## What is expected
Leaving out the images, repeat all the lines below exactly.
(Dataset content Opens)
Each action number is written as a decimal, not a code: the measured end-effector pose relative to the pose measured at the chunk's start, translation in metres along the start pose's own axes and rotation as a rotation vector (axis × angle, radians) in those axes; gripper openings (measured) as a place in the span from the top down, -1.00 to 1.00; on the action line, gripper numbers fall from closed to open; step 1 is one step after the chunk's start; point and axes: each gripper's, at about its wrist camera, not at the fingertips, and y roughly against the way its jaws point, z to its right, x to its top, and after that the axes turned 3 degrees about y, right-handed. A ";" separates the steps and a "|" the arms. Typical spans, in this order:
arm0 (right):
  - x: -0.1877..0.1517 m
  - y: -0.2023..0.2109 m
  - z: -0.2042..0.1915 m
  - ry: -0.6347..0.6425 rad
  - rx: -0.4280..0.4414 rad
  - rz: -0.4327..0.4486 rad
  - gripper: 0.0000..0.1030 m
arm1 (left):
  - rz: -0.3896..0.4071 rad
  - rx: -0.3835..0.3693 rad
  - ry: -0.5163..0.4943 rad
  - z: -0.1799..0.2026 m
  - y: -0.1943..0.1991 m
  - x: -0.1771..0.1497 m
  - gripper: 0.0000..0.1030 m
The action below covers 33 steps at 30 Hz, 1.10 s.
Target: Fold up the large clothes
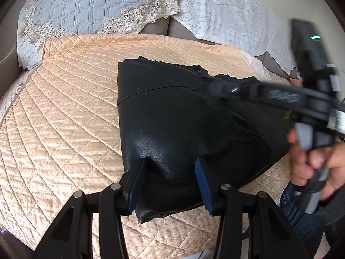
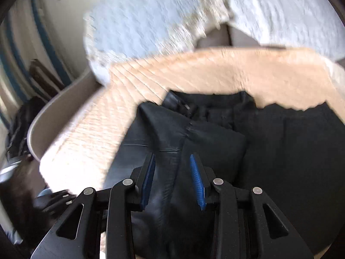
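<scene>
A black leather-like garment lies folded on the peach quilted cover. My left gripper is at its near corner. The pads pinch a thick fold of the leather, which puckers at the left pad. My right gripper comes in blurred from the right, held by a person's hand, and hovers over the far part of the garment. In the right wrist view the right gripper has its jaws apart above the garment, with a seam running below the gap and nothing pressed between the pads.
Behind the peach cover lie a blue-grey quilted cover with lace trim and a white lace cover. A rounded beige edge bounds the seat at left, with dark items beyond it. Blue jeans show at lower right.
</scene>
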 end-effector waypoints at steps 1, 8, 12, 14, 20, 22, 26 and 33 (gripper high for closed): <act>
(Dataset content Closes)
## Finished exercise
Each action number is written as a decimal, not a code: the measured end-effector pose relative to the pose measured at the chunk's start, translation in metres along the start pose's own axes and rotation as a rotation vector (axis × angle, radians) in those axes; gripper openings (measured) as a place in the span from the top down, -1.00 to 1.00; on the action line, gripper numbers fall from closed to open; step 1 is one step after the chunk's start; point and axes: each gripper's, at about its wrist camera, not at the fingertips, and y roughly against the way its jaws point, z to its right, x to its top, and after that the axes turned 3 degrees about y, right-handed. A ";" separates the steps and a "|" the arms. Typical spans, in this order:
arm0 (right):
  - x: -0.1877..0.1517 m
  - y: -0.2023..0.2109 m
  - z: -0.2042..0.1915 m
  - ry: -0.6347..0.6425 rad
  - rx: -0.4280..0.4414 rad
  - rz: -0.4327..0.4486 rad
  - gripper: 0.0000..0.1030 m
arm1 (left):
  - rz: -0.3896..0.4071 rad
  - rx: -0.3835..0.3693 rad
  - ry: -0.5163..0.4943 rad
  - z: -0.1799..0.2026 m
  - y: -0.1943..0.1991 m
  - x: -0.1771..0.1497 m
  - gripper: 0.0000..0.1030 m
The action below covers 33 steps at 30 Hz, 1.10 s.
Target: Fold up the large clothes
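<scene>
A black leather-like garment lies folded on the peach quilted cover. My left gripper is at its near corner. The pads pinch a thick fold of the leather, which puckers at the left pad. My right gripper comes in blurred from the right, held by a person's hand, and hovers over the far part of the garment. In the right wrist view the right gripper has its jaws apart above the garment, with a seam running below the gap and nothing pressed between the pads.
Behind the peach cover lie a blue-grey quilted cover with lace trim and a white lace cover. A rounded beige edge bounds the seat at left, with dark items beyond it. Blue jeans show at lower right.
</scene>
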 end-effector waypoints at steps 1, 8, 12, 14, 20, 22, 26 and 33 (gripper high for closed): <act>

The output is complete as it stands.